## THE DATA
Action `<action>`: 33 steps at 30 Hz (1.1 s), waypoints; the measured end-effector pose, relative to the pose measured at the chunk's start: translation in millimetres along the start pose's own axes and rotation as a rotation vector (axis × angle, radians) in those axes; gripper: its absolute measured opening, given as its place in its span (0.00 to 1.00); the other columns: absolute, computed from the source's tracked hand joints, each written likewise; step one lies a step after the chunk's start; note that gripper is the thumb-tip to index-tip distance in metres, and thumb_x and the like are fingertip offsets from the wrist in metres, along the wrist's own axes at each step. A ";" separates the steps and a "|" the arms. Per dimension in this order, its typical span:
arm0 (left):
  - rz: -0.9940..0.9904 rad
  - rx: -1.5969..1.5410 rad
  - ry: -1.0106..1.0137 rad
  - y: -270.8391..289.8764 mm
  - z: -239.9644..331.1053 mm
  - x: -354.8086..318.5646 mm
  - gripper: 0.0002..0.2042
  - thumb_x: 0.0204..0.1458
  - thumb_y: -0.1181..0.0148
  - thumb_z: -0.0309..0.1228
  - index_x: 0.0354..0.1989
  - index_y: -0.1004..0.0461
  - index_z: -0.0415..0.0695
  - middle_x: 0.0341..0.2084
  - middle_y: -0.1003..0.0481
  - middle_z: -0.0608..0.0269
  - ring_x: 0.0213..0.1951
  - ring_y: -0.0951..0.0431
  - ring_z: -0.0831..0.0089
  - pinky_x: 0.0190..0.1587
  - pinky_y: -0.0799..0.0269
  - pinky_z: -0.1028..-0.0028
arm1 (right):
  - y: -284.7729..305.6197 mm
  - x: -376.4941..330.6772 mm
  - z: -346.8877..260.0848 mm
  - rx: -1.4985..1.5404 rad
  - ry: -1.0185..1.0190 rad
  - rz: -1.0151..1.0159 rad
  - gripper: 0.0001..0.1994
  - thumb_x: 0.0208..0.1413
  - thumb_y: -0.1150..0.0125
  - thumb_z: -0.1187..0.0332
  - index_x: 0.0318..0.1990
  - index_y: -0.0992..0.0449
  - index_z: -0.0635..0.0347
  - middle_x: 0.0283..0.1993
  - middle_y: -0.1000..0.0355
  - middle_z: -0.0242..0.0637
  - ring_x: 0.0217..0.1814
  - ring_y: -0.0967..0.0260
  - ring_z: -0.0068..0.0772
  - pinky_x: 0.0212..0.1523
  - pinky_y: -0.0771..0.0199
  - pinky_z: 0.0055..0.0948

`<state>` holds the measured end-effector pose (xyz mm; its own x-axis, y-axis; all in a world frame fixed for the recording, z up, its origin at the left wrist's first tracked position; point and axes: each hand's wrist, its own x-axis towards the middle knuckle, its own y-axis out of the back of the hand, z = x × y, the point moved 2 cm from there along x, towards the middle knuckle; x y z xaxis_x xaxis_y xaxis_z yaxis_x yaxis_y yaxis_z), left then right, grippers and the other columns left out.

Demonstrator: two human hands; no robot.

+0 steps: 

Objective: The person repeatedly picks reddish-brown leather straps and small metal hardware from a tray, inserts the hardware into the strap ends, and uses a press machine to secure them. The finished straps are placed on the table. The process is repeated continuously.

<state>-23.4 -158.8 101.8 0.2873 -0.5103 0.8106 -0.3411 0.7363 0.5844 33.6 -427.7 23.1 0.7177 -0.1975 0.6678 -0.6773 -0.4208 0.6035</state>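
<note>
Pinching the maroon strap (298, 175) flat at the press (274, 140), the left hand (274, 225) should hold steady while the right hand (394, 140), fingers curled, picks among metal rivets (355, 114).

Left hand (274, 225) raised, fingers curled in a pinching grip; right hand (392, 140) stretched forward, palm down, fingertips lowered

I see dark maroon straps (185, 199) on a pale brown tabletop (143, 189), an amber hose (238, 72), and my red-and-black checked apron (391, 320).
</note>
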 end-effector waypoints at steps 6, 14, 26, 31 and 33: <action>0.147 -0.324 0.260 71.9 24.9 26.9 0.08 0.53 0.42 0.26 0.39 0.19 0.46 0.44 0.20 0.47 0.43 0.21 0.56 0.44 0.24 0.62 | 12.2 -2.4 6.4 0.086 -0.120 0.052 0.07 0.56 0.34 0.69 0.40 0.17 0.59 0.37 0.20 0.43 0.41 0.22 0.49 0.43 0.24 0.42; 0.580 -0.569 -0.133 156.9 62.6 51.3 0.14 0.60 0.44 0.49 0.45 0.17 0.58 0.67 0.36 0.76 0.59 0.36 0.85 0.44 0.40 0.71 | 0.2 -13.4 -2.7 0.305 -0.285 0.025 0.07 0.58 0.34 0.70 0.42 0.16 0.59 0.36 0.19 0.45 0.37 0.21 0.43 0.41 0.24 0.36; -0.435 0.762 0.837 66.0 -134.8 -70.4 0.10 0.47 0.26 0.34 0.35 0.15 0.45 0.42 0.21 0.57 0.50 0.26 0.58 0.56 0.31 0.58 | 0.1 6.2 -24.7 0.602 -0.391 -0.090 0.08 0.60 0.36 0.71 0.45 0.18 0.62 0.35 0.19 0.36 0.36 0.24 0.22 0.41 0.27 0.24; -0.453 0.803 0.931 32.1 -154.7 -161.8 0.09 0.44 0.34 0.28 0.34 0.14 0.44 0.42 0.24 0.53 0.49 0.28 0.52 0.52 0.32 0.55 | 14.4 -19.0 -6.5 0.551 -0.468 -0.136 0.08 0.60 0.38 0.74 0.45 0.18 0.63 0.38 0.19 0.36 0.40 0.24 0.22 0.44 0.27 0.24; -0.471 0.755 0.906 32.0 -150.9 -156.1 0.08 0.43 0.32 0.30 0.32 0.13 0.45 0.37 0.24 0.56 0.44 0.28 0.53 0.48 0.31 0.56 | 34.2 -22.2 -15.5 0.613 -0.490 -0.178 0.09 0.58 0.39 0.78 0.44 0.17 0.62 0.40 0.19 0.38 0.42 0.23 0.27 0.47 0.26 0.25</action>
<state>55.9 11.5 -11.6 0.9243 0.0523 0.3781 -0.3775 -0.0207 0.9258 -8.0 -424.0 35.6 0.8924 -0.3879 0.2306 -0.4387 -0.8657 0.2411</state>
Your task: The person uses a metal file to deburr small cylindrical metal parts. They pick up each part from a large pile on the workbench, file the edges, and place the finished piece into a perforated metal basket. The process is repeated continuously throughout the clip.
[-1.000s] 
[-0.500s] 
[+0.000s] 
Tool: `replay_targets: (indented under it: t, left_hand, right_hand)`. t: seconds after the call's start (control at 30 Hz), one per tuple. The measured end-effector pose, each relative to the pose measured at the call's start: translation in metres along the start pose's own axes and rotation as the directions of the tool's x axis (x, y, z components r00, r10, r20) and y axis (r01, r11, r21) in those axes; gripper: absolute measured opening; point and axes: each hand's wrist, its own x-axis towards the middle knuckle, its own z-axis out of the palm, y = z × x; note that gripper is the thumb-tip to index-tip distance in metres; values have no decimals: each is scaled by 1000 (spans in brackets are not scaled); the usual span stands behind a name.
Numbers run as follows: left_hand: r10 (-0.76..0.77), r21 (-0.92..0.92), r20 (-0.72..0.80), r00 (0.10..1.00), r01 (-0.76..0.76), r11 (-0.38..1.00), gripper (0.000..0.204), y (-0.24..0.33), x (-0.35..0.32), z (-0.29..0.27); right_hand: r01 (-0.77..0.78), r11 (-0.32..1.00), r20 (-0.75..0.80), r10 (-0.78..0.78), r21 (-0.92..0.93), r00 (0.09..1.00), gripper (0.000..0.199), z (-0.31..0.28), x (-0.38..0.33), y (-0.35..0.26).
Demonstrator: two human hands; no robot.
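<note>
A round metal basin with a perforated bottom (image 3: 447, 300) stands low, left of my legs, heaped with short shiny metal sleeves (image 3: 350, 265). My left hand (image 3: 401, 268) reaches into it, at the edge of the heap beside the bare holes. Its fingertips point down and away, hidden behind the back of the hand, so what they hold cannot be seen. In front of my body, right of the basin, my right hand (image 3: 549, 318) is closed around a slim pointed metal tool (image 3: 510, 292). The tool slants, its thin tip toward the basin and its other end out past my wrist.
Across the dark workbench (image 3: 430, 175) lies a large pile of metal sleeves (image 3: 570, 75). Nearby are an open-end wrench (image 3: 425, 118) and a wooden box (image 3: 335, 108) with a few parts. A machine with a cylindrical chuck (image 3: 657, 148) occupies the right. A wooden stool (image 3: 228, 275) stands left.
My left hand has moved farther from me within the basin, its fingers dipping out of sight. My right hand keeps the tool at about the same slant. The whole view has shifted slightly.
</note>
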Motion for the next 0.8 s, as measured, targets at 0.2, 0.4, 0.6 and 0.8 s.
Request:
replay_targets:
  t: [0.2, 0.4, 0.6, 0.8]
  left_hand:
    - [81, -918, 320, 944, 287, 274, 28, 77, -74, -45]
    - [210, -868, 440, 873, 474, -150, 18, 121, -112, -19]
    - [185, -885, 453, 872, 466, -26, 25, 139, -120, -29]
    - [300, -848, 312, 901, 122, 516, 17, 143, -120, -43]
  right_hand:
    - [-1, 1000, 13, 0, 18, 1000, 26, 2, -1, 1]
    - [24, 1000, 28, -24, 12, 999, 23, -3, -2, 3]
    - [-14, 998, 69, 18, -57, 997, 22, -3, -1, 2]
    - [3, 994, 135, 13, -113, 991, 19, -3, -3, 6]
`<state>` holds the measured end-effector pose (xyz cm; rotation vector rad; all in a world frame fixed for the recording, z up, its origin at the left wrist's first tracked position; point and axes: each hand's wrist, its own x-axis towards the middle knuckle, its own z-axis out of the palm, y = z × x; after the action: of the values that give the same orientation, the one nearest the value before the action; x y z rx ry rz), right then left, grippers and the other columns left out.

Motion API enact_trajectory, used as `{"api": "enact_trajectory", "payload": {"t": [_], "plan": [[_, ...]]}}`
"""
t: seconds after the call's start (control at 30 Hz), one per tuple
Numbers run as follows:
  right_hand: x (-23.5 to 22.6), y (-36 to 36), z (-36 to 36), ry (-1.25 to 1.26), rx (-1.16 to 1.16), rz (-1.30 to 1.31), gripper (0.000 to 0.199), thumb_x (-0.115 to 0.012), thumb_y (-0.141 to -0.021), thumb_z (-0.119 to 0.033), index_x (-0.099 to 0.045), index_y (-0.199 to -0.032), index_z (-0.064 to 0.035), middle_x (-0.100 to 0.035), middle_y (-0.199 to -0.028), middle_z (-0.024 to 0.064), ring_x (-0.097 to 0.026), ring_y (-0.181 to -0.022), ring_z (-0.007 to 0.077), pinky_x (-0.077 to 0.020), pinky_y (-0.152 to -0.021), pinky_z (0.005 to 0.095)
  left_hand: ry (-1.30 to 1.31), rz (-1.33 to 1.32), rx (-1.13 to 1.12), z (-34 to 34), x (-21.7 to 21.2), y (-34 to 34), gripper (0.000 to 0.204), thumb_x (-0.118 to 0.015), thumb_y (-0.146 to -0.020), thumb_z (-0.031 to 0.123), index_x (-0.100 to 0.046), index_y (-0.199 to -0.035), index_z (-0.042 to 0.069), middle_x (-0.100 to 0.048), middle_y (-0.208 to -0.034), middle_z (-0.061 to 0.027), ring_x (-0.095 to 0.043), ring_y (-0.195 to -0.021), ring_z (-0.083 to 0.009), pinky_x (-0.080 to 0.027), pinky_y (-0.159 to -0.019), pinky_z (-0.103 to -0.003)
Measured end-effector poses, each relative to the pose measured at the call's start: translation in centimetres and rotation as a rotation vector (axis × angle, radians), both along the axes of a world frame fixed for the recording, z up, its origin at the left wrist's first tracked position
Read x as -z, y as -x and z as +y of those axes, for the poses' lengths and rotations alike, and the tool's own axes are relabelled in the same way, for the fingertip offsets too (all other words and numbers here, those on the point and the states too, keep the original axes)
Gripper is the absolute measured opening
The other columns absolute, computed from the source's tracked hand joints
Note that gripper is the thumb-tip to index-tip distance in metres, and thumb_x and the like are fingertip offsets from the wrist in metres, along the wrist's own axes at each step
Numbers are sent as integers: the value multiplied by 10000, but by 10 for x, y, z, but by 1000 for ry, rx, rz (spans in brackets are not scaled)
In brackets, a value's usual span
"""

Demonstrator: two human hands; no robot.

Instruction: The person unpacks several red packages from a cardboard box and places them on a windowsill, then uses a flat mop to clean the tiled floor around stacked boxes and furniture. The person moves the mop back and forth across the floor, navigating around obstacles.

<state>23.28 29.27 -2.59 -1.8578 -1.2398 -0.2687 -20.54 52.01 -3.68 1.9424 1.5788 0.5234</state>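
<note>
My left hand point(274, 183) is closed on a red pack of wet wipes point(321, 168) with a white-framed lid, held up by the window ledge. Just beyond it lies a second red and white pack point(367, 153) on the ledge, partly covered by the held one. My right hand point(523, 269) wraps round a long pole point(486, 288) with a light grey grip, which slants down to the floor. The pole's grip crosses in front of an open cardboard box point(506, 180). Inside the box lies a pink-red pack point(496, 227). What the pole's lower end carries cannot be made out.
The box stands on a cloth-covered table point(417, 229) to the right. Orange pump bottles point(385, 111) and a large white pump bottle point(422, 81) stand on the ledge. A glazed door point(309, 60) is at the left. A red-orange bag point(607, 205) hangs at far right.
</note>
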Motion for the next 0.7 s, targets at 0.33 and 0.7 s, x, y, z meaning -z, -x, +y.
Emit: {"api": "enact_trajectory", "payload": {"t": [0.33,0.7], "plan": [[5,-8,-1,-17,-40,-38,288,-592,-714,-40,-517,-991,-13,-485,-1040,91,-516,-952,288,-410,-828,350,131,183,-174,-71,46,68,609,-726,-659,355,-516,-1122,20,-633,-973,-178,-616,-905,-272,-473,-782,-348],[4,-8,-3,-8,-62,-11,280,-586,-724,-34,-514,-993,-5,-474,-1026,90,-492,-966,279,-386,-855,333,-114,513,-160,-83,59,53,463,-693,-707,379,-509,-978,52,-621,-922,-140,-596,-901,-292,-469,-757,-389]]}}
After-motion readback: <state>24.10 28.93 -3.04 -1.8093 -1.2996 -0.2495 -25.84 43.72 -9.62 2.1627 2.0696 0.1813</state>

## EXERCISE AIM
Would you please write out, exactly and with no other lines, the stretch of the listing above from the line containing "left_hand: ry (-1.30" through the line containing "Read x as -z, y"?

## ANSWER TO THE EXERCISE
  left_hand: ry (-1.30 to 1.31), rz (-1.33 to 1.32), rx (-1.13 to 1.12), z (-34 to 34), x (-21.7 to 21.2), y (-34 to 34), gripper (0.000 to 0.204), thumb_x (-0.118 to 0.015), thumb_y (-0.146 to -0.020), thumb_z (-0.031 to 0.123), index_x (-0.100 to 0.046), index_y (-0.199 to -0.035), index_z (-0.042 to 0.069), middle_x (-0.100 to 0.048), middle_y (-0.208 to -0.034), middle_z (-0.061 to 0.027), ring_x (-0.095 to 0.043), ring_y (-0.195 to -0.021), ring_z (-0.083 to 0.009), pinky_x (-0.080 to 0.027), pinky_y (-0.159 to -0.019), pinky_z (-0.103 to -0.003)
Measured end-effector poses, each relative to the pose measured at the call's start: translation in centimetres and rotation as a rotation vector (axis × angle, radians), both along the axes of a world frame fixed for the recording, z up, its origin at the left wrist's first tracked position
Read x as -z, y as -x and z as +y of those axes, for the poses' lengths and rotations alike, and the tool's own axes are relabelled in the same way, for the fingertip offsets too (all other words and numbers here, those on the point and the states too, keep the original axes)

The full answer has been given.